In the data below, find the line containing "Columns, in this", then set down that line and every later line up to and including the line containing "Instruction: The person", exactly.
--- --- ---
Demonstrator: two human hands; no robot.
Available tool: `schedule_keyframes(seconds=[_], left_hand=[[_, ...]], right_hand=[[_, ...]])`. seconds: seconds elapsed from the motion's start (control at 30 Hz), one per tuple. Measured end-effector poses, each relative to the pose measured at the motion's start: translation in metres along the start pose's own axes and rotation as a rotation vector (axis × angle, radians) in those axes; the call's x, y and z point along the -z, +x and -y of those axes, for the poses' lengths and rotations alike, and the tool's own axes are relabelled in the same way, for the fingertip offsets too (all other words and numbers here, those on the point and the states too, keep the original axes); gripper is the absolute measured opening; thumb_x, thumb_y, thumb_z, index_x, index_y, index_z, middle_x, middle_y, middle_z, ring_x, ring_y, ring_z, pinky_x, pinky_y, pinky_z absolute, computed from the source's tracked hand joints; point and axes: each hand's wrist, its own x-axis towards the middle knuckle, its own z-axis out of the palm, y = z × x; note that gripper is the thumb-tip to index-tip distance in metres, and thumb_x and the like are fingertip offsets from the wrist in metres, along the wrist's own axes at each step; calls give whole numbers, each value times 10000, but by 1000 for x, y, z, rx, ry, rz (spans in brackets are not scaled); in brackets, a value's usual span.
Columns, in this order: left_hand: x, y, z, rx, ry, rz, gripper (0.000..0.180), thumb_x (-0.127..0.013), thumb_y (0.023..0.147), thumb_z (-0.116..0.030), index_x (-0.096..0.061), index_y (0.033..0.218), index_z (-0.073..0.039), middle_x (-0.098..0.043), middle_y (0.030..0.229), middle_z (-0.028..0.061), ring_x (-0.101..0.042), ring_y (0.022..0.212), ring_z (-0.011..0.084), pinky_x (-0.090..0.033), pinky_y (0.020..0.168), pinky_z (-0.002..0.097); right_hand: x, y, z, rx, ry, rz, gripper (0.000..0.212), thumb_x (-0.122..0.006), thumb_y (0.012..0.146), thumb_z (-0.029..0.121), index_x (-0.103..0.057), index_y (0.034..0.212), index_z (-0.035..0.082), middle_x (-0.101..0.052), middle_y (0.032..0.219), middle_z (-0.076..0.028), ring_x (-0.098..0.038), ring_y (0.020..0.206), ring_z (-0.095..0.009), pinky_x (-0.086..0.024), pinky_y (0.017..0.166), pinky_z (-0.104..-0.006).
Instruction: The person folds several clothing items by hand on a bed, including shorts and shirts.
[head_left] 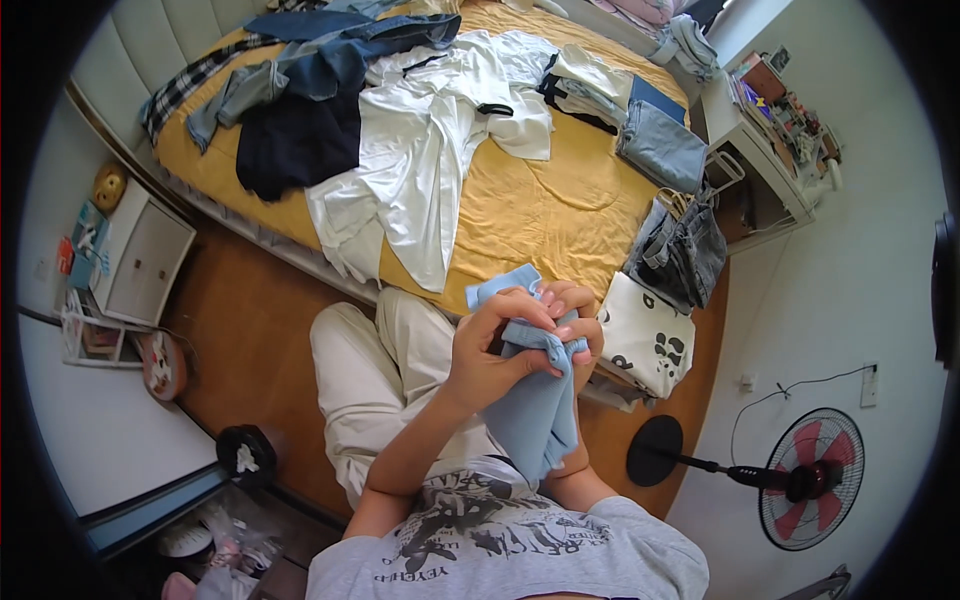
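Note:
In front of my chest I hold up a light blue cloth garment [532, 425], bunched at its top and hanging in a loose fold over my lap. My left hand [492, 345] pinches its gathered upper edge between thumb and fingers. On the other side, my right hand [577, 312] has its fingers curled around the same edge, close against my left fingertips. A flap of the cloth sticks out beyond my knuckles. What kind of garment it is cannot be made out while it is bunched.
White clothes [420, 150], a dark garment [300, 145] and denim [370, 45] lie on the yellow-sheeted bed [545, 215]. Folded jeans [662, 145], dark jeans [680, 250] and a white printed garment [645, 335] line its right side. A standing fan [812, 478] is at right; a black bin [246, 455] stands left.

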Motion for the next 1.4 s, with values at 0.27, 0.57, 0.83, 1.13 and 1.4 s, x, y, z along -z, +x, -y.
schedule_keyframes(seconds=[0.27, 0.57, 0.83, 1.13, 1.4], left_hand=[[15, -8, 9, -59, 368, 198, 300, -696, 604, 11, -511, 837, -25, -534, 789, 65, -524, 772, 183, -414, 709, 279], [12, 4, -9, -42, 743, 450, 371, -688, 610, -98, -527, 942, -58, -483, 957, 67, -462, 950, 250, -389, 800, 349], [21, 16, -10, -341, 1219, 572, 280, -668, 610, -261, -537, 810, -115, -489, 903, -4, -455, 886, 196, -344, 771, 370], [40, 24, -32, -461, 1326, 388, 240, -677, 600, -232, -519, 745, -127, -554, 819, -40, -481, 835, 164, -275, 820, 400], [53, 26, -35, -404, 1180, 390, 218, -665, 633, -195, -515, 766, -108, -559, 783, -12, -506, 767, 183, -270, 840, 403]], right_hand=[[23, -14, -24, -10, 489, 151, 318, -458, 817, 458, -527, 711, 166, -402, 941, -63, -397, 956, -243, -283, 885, -415], [39, -12, -26, -173, 497, 331, 305, -465, 817, 444, -593, 753, 174, -265, 1279, -150, -292, 1161, -343, -298, 922, -439], [60, 18, 7, -198, -52, 353, 153, -574, 784, 234, -639, 890, 146, -130, 1367, -180, -261, 1200, -342, -225, 956, -419], [100, 17, 37, -46, -958, 857, 231, -687, 618, 286, -634, 755, 108, -423, 1196, -124, -388, 1081, -322, -310, 914, -412], [78, -6, 16, -76, -892, 943, 326, -704, 567, 328, -626, 774, 88, -361, 1258, -108, -356, 1128, -322, -355, 891, -415]])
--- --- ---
→ Solution to this task:
Columns, in this order: left_hand: x, y, z, rx, ry, rz, gripper (0.000..0.180), thumb_x (-0.127..0.013), thumb_y (0.023..0.147), thumb_z (-0.116..0.030), index_x (-0.096..0.061), index_y (0.033..0.218), index_z (-0.073..0.039), middle_x (-0.098..0.043), middle_y (0.030..0.229), middle_z (-0.028..0.061), ring_x (-0.101..0.042), ring_y (0.022..0.212), ring_z (-0.011..0.084), pinky_x (-0.090..0.033), pinky_y (0.020..0.168), pinky_z (-0.002..0.097); right_hand: x, y, z, rx, ry, rz, gripper (0.000..0.212), thumb_x (-0.122..0.006), thumb_y (0.012..0.146), thumb_z (-0.029..0.121), index_x (-0.103..0.057), index_y (0.034..0.212), index_z (-0.035..0.082), middle_x (-0.101..0.052), middle_y (0.032..0.219), middle_z (-0.076..0.028), ring_x (-0.098..0.038), ring_y (0.020..0.206), ring_z (-0.095..0.009), pinky_x (-0.086..0.024), pinky_y (0.017..0.166), pinky_z (-0.104..-0.006).
Instruction: The person folds several clothing items by hand on a bed, including shorts and shirts.

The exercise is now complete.